Why Rivers Need Protecting
Many of our clients at Freshwater are working to protect rivers here in the desert Southwest and beyond. But why do rivers need protecting?
There are any number of things that can threaten a river’s ecological health, water quality, or even the structure of its channel and banks. There are of course dam projects that can block or alter a river’s flow.
But the fundamental threat that we are often trying to address here in the American West is the threat to the continued flow of water in rivers themselves.
As with many natural resources, our rules for using water are set up to allow for extraction and consumption. Our current western water law was designed as a system of removing water from a river or stream—and with no built-in stopping point to ensure that a river continues to be a river, a stream a stream.
In the 1800s when European Americans first started settling this part of the West, they developed a system for surface water use called “prior appropriation” that is now enshrined in our state laws. “Prior” of course means before, or first. “Appropriate” means, essentially, to take. Water law in Arizona and much of the West is set up so that the first landowner (or in practice, often the first European American landowner) to divert water out of a stream and put it to “beneficial use” (typically, an “economic” use) gains a continuing right to take that amount of water out of a stream each year. Those who come later can only claim water if it will not interfere with these “prior” uses. Once a surface water right is created in this way, it generally stays “attached” to the land on which the water was first used.
What often surprises people is to learn that there is still, today, generally no “stopping point” built into this system—no point at which we say, that’s all—that’s as much water as can be diverted from the river while allowing the river to still flow.
As a result, rivers and streams are often “overallocated”—more water is claimed, or more rights exist, than there is water to satisfy those rights.
What does this mean for the river?

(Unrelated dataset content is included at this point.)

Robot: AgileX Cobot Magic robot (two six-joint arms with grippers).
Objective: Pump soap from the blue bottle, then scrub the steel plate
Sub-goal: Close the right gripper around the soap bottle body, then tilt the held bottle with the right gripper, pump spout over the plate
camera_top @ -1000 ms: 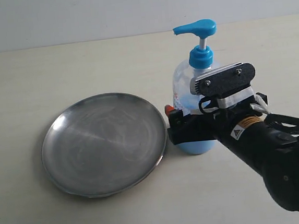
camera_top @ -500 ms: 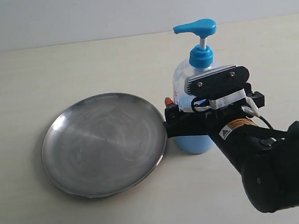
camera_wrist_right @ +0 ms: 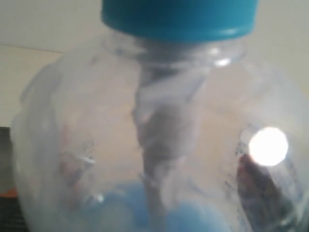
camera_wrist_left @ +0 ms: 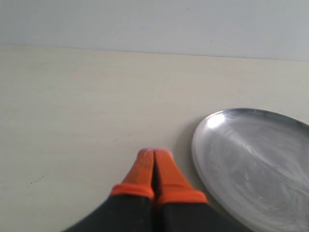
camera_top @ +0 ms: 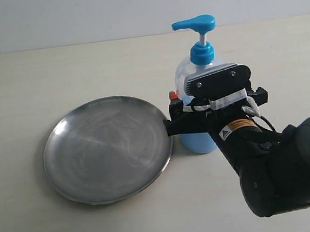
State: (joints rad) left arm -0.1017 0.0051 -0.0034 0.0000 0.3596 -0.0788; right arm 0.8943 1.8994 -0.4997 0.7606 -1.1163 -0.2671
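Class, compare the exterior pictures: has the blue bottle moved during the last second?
Yes. The blue bottle has shifted slightly left, closer to the steel plate, which has stayed where it was.

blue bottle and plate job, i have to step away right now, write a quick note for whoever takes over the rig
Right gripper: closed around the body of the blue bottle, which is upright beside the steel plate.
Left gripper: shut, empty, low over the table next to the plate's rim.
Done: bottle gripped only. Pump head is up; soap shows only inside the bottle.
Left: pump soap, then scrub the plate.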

In some cases, a river can in practice remain flowing and relatively healthy despite this system, and even despite being overallocated. If there is, for example, a senior (early, prior) water user at the downstream end of a river, the law’s protection of that senior water right can in effect protect the flow of the river down to the senior user.
In other cases a river’s allocation can lead to what is sometimes politely called “dewatering”—where small or large stretches of the river or stream diminish to a trickle, or even dry up completely. In Arizona there are several familiar and striking examples of dry riverbeds where rivers used to flow—like the Salt River and the Gila River through much of Phoenix, or the “mighty” Colorado River right as it prepares to pass into Mexico. (That’s what is shown in the picture at the top of this post.)
Parts of the Santa Cruz River near Tucson also used to flow but are now dry—but that is due mainly to groundwater pumping, a related topic for another day.
We can become desensitized to calls to “save” something, especially without understanding what it needs to be saved from. In the case of rivers in Arizona and much of the American West, the problem is often not a specific, time-bound threat—it’s a structural and systemic threat. We’ve set up our laws to allow us to consume a river’s waters—but not to control how much water remains, so that the river can be a river, and we and our children can live in a world where rivers and streams continue to flow.